Celebrate the joy and festivities of Onam with these two delightful recipes that put a wholesome twist on traditional dishes by incorporating the goodness of Quaker Oats. As food plays an essential role in these celebrations, what better way to elevate your Onam feast than with the addition of oats?

Try the 'Oats Payasam' for a creamy and nutritious dessert or savour the 'Oat-A-LiciousUnniyappams' – a wholesome twist on traditional dumplings. As you relish these scrumptious delights, let the taste of tradition and the nourishing addition oats fill your festive gatherings with joy and happiness.



Happy Onam!

Here are two such healthy recipes that you can most certainly whip up this Onam for your friends and family-

Payasam by Pearle Maaney | Serves: 4-6 people

Ingredients:

• ½ cup Quaker Oats Multigrain

• 1 ½ cup Skim Milk

• ½ cup Sugar (Optional)

• ½ cup Ghee (Optional)

• Cashews ~ as desired

• 1 pinch Cardamom Powder

Preparation:

• Roast cashew nuts till golden and set them aside.

• To the same pan, add Oats Multigrain. Toast and roast them till they're golden. Then pour milk and mix.

• Cook until it turns thick. Then add cardamom powder and sugar (optional). Mix until it dissolves.

• Pour a little ghee (optional) and stir. Transfer Oats Payasam in a serving bowl.

• Garnish with Cashew Nuts. Serve hot or warm!

Unniyappams by Richa Gupta | Serves: 4-6 people

Ingredients:

• 1 ½ cups Quaker Oats Multigrain Mix

• ½ cup Whole Wheat Flour

• 15 reseeded dates, soaked in hot water

• 2 ripe bananas

• ¼ cup coconut bits

• 1 tbsp black sesame seeds

• ½ tsp baking soda

• Pinch of salt (Optional)

• 1 tbsp Ghee (Optional)

Preparation:

• Grind Oats Multigrain into a mixture and set aside.

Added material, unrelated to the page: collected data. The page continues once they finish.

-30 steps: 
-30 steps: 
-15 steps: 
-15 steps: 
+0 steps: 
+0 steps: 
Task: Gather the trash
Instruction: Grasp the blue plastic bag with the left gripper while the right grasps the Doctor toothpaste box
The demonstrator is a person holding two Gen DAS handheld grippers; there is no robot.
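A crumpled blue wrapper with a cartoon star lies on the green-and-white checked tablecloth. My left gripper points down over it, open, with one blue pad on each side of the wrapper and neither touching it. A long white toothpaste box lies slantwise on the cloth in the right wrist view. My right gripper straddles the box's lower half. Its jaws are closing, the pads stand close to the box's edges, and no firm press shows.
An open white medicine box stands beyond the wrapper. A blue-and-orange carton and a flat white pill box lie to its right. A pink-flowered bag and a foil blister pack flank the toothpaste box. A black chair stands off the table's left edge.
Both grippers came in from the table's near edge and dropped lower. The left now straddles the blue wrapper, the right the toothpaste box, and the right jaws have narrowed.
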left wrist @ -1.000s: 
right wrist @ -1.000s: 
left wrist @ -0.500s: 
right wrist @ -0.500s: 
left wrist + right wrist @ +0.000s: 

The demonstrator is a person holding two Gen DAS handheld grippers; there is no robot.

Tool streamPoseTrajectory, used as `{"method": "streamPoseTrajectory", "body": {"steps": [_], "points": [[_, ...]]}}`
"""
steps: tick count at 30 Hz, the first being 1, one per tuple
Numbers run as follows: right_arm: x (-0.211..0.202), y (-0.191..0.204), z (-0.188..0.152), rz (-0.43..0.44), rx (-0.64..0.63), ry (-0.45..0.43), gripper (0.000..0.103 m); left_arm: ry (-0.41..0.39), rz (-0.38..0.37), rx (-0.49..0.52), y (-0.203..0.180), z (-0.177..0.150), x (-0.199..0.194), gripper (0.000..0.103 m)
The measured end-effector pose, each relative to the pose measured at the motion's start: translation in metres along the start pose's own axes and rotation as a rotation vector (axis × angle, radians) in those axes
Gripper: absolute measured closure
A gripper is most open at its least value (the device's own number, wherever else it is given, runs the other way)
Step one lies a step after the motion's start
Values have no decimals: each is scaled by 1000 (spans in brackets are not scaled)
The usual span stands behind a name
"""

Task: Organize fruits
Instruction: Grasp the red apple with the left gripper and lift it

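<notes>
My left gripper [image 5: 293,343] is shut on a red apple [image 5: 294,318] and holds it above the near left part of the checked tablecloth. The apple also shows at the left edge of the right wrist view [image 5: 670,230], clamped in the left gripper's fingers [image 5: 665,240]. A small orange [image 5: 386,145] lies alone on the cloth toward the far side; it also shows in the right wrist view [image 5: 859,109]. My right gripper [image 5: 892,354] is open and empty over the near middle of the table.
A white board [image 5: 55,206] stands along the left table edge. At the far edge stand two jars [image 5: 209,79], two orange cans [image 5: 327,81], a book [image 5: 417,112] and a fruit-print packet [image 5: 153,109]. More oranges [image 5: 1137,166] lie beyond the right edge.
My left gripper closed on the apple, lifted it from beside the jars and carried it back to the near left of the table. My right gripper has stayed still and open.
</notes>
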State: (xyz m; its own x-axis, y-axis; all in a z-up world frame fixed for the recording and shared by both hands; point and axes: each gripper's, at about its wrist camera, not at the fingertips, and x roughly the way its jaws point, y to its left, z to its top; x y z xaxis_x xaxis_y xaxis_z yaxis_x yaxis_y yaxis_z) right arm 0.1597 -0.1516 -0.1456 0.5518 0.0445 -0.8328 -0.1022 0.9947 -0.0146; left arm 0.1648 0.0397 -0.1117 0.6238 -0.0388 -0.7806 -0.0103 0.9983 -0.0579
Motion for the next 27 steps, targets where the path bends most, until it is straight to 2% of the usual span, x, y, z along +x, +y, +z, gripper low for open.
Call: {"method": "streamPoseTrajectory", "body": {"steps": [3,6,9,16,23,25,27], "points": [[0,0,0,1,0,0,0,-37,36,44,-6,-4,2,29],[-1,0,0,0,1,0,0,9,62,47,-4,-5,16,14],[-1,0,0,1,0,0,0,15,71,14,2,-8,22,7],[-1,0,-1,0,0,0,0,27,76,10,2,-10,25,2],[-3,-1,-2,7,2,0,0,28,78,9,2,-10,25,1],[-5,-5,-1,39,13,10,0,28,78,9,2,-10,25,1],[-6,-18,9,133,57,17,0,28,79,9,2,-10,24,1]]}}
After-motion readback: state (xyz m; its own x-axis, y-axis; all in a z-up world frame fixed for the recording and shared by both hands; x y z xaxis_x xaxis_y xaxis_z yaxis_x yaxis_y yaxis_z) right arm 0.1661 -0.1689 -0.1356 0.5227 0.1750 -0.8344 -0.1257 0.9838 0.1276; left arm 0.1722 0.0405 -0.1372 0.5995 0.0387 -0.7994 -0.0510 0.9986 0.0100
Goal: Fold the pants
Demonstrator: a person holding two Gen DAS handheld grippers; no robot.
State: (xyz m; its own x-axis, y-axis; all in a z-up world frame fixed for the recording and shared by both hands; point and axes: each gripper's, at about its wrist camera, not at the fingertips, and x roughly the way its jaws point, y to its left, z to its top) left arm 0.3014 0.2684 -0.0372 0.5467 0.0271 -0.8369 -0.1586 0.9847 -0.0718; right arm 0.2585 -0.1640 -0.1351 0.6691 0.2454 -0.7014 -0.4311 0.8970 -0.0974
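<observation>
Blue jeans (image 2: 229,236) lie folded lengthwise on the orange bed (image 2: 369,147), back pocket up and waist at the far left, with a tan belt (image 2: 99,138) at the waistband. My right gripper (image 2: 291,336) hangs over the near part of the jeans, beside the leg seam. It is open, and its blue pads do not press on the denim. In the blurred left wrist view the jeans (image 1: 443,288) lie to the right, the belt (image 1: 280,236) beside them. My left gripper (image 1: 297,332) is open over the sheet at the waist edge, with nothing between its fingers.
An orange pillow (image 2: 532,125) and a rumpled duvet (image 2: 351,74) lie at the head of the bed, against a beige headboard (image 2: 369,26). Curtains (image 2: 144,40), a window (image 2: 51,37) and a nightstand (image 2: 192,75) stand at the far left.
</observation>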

• Grind bananas and soaked dates together till smooth.

• Mix together Oats Multigrain flour, whole wheat flour, ground banana date mixture, black sesame seeds, coconut bits, a pinch of salt (optional), baking soda and approx 1.5-2 cups water to make a batter.

• Pour into paniyaram pan-brushed with ghee (optional).

• Cook for 4-5 minutes on low and flip.

• Cook on the other side for 2-3 minutes and your unniyappams are ready in a few easy steps!